Some effects of trauma to different parts of the brainstem
When thinking about the brain, most people envision the large cerebral hemispheres as shown in the video on the left below. These hemispheres determine our personality, our emotions, our ability to talk and interact with the world. Imagine these large, diffuse, brain areas sending information via fiber pathways down to the brainstem, the video on the right. There, the information is concentrated in a much smaller area. That is why a relatively small injured area in the brainstem can have devastating results. Many of these brainstem areas act as a relay station to different parts of the body and even back to the brain. If the relay station is damaged, the information cannot travel further. Functions we don't thing about such as breathing, our heart rate, filtering out noises occur in the brainstem. If the injury interferes with pathways linking the hemispheres and the brainstem, the result can be a deep coma, a vegetative state or even death. Understanding just a little of the functions of different parts of the brainstem can help to know what to expect with brainstem injuries.
Major sections of the brainstem and a couple of important adjacent structures, the thalamus and basal ganglia
At the top of the brainstem is an area of the brain called the thalamus (colored below in blue), another important relay station. Injury here can cause problems ranging from loss of sensation and motor function to lapsing into a coma. Below the cerebral hemispheres and above and around the thalamus are the basal ganglia, another structure important in a wide range of functions. Injury here can result in a Parkinson type syndrome.
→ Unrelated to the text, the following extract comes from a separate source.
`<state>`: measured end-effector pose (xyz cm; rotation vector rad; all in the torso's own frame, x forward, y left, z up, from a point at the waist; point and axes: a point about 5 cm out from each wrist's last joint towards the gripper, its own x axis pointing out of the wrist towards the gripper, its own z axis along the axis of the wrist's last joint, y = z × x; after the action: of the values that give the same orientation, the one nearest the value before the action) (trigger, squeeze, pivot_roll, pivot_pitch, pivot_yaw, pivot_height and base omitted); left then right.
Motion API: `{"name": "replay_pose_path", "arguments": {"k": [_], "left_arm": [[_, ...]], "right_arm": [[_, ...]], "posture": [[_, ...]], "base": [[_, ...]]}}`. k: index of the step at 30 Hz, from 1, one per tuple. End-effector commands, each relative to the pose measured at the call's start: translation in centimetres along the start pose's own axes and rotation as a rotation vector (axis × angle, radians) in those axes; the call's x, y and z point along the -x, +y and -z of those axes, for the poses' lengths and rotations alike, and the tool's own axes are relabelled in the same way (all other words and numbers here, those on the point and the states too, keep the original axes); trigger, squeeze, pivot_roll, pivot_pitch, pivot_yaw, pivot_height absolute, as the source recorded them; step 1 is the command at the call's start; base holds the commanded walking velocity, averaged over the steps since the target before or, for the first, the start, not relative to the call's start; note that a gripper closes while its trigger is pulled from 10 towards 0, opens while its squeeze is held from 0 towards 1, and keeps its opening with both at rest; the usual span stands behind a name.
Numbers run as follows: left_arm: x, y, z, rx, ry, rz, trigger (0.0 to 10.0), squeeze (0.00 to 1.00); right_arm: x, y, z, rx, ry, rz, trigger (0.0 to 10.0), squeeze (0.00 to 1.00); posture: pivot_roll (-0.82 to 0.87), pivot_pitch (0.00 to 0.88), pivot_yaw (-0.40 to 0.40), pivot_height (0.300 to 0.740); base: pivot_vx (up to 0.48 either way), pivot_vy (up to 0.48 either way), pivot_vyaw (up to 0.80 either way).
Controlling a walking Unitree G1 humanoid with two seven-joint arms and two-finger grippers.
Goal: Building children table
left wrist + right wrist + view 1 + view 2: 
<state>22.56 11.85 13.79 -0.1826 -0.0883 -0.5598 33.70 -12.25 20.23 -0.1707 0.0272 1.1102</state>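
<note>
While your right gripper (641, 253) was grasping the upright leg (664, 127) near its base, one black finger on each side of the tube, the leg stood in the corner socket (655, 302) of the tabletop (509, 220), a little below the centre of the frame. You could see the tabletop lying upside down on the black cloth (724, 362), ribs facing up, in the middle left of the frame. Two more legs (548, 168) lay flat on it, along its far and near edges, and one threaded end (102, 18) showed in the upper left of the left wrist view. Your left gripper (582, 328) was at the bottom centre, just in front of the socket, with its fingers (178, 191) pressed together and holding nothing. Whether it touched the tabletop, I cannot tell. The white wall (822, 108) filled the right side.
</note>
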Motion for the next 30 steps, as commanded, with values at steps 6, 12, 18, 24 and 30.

On the left, the thalamus can be seen in blue on top of the brainstem. On the right, there is a lateral view of the color coded brainstem. Starting at the top: the Basal Ganglia associated with the thalamus is in green, (thalamus is not seen from this view since it is on the other side of the basal ganglia.) The Midbrain is purple, the Pons is red, and the Medulla is yellow.
The Basal Ganglia (Green)
The Basal Ganglia refer to three, deep gray matter structures deep within the cerebral hemispheres sitting on top of the brainstem and thalamus. Basal Ganglia hematomas, when associated with trauma, are seen with shearing injuries. These are usually the result of high velocity trauma such as a motor vehicle accident.
On the color coded brainstem illustration the basal ganglia is partially covered by the Insular Cortex, a deep section of brain of the temporal lobe.
The Midbrain (Purple)
The Midbrain connects the Pons to the large Cerebral hemispheres above. With trauma, different velocities relative to the large Cerebral Hemispheres and smaller Midbrain can result in distortion (tearing or stretching) of Midbrain fibers. Abnormal eye findings, extension (decerebrate) posture associatted with coma, abnormal respirations are common findings.
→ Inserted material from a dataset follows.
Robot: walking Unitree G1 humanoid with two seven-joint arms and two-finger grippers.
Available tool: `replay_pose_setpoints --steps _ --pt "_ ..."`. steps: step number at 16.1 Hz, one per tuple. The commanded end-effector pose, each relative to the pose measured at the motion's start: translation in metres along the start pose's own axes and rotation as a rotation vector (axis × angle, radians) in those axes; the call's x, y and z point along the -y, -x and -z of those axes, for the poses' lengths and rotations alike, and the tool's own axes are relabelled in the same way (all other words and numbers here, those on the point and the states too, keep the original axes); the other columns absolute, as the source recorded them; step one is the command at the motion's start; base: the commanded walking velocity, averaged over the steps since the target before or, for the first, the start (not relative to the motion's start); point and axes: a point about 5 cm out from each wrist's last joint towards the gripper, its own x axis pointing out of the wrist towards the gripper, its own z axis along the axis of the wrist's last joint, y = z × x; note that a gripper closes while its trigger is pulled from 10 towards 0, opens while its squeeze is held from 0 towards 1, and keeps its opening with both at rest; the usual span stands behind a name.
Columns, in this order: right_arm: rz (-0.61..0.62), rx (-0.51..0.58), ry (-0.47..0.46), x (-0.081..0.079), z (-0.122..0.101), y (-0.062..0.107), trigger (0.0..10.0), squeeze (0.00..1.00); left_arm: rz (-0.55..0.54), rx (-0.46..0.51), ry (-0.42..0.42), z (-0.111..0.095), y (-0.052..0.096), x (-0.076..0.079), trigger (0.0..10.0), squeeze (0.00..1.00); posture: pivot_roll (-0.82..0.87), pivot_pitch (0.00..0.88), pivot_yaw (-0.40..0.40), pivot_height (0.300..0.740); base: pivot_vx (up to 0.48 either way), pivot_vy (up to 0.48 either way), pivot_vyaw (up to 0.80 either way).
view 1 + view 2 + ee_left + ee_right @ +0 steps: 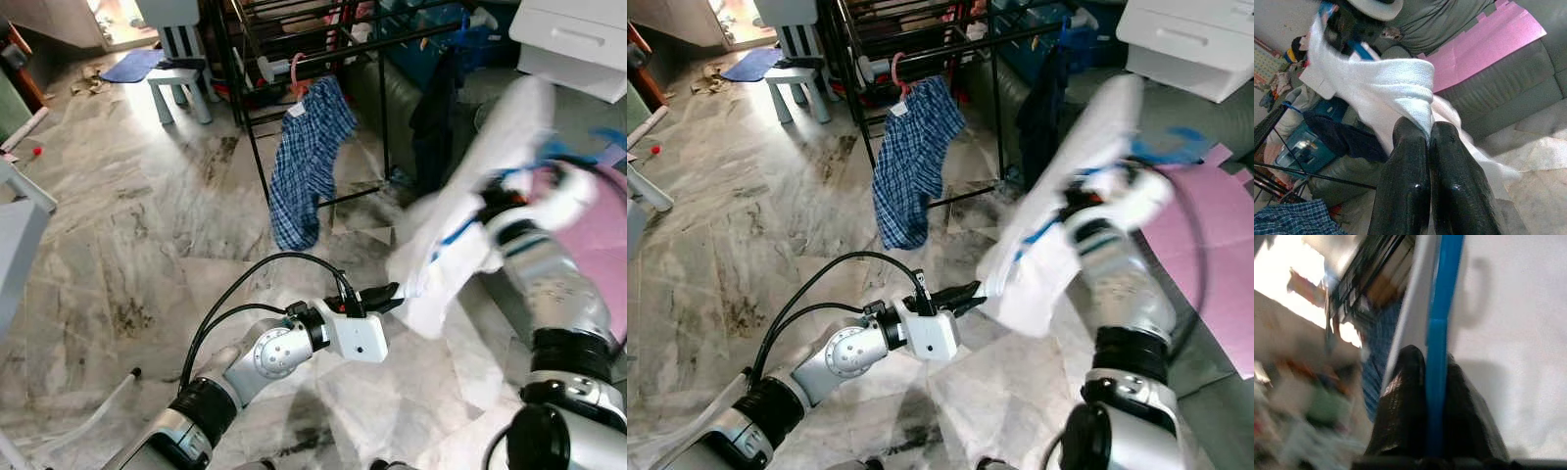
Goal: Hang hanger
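A blue plastic hanger (1438, 347) carrying a white cloth garment (470, 211) is being held up over the grey marble floor (147, 225), in front of the grey sofa (1508, 93). The right gripper (1422, 377) is clamping its black fingers on the blue hanger bar, while the left gripper (1427, 142) is pinching the garment's lower folded edge with fingers nearly together. Beyond, blue checked shorts (309, 157) are hanging from a pink hanger (297, 73) on the black metal drying rack (294, 59)

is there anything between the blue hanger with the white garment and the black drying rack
Nothing visible on the floor between. The right gripper holds the blue hanger with the white garment; plaid shorts already hang on the black rack.
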Motion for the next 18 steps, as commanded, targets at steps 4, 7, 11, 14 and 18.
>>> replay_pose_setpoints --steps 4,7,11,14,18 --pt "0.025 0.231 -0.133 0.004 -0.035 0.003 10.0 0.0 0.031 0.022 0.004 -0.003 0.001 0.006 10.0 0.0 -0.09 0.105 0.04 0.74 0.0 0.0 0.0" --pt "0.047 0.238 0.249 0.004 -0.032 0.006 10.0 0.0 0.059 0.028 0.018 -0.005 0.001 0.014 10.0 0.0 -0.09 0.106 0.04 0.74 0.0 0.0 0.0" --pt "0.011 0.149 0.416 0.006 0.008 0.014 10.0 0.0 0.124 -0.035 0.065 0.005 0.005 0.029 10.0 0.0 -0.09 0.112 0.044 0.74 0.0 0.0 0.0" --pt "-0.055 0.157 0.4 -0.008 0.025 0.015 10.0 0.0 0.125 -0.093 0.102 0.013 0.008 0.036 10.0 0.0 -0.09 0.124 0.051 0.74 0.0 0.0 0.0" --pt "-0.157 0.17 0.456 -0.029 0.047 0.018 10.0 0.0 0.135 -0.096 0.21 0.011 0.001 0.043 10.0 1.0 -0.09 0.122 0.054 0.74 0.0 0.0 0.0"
Cranial Nerves III and IV are associated with the lower Midbrain; these Cranial Nerves deal with eye movements. Cranial Nerve II is associated with the upper Midbrain and deals with vision. Injuries to the lower Midbrain can result in abnormal visual issues.
The Pons (Red)
The Pons is located between the Midbrain and the Medulla. Important origins of cranial nerves are located in this section of the brainstem (called nuclei). Multiple sensory and motor pathways travel in this part of the brainstem.
Traumatic injuries here result in minimal to no motor movement, pin point pupils and specific breathing irregularities.
Cranial Nerves exiting between the Medulla and Pons are CN VI (which affects eye movements), VII (which affects the muscles of the face) and Cranial Nerve VIII which has to do with hearing. Cranial Nerve V exits froms the side of the Pons, controls feeling in the face and the chewing muscles.
The Medulla (Yellow)
The Medulla is the lowest part of the brainstem, located between the pons and the spinal cord. It controls heart rate and breathing. Traumatic injury at this level is devastating.
Cranial Nerves coming from the medulla which can be injured include CN IX, X, XI, XII. For example, CN IX and X can affects swallowing, particularly the gag reflex. CN XI lets you shrug your shoulders and helps in turning your head. CN XII controls your tongue.